== PROBLEM TO WORK ON ==
Tally the lines below that contain "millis". The number is the whole answer.

== SOURCE MATERIAL ==

===

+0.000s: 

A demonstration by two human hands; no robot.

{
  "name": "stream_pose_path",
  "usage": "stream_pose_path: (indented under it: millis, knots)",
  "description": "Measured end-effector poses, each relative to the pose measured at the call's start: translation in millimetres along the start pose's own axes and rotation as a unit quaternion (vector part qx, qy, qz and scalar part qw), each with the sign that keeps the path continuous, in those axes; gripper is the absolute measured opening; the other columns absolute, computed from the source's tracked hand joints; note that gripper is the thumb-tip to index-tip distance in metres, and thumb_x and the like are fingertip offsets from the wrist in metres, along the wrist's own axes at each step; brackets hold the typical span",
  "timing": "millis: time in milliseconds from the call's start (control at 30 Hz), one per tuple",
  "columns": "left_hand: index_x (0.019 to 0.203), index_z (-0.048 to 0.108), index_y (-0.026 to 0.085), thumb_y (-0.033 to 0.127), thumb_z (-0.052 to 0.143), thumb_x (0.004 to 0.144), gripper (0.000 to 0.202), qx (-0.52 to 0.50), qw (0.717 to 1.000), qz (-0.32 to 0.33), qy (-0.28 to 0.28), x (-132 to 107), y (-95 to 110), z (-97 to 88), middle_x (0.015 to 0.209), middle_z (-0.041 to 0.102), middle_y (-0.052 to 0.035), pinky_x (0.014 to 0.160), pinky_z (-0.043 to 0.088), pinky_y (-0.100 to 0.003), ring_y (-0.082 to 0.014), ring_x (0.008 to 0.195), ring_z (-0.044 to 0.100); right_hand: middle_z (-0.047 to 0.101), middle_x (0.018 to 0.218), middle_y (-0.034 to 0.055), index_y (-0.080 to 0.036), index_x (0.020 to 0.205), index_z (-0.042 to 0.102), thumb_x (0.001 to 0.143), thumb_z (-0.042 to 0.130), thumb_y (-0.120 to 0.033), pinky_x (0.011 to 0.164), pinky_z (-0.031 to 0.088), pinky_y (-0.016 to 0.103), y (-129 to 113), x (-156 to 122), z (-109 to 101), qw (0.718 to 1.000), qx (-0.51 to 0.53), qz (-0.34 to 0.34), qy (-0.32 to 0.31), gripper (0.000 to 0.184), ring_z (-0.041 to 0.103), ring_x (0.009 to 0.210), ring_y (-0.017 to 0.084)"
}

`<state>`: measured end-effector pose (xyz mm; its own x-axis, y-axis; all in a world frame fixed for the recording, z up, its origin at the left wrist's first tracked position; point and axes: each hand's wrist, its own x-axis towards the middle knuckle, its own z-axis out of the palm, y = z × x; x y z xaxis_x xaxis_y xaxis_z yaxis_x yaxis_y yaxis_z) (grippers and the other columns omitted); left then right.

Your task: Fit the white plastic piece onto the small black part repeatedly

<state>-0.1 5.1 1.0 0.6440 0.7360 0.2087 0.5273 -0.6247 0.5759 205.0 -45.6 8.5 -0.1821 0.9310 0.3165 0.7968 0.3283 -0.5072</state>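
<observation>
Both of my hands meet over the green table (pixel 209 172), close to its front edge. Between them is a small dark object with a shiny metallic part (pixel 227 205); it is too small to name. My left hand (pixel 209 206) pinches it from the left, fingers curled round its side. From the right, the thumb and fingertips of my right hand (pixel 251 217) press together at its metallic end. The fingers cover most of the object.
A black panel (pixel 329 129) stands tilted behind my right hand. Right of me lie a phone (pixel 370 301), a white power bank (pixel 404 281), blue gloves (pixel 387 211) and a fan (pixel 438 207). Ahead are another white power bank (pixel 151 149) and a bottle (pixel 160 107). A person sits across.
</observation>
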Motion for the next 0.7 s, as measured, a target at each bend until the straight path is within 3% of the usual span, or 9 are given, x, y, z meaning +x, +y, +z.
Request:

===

== ANSWER ==
2